== TASK TO COMPLETE ==
A word-for-word transcription of the listing is all that is needed.

== RAW DATA ==
# # # # # # #

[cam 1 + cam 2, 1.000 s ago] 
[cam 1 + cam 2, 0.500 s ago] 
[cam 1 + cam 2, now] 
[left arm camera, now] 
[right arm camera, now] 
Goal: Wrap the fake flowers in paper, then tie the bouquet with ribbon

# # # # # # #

== TASK RESPONSE ==
[cam 1 + cam 2, 1.000 s ago] 
[cam 1 + cam 2, 0.500 s ago] 
[cam 1 + cam 2, now] 
[left arm camera, now] 
[right arm camera, now] 
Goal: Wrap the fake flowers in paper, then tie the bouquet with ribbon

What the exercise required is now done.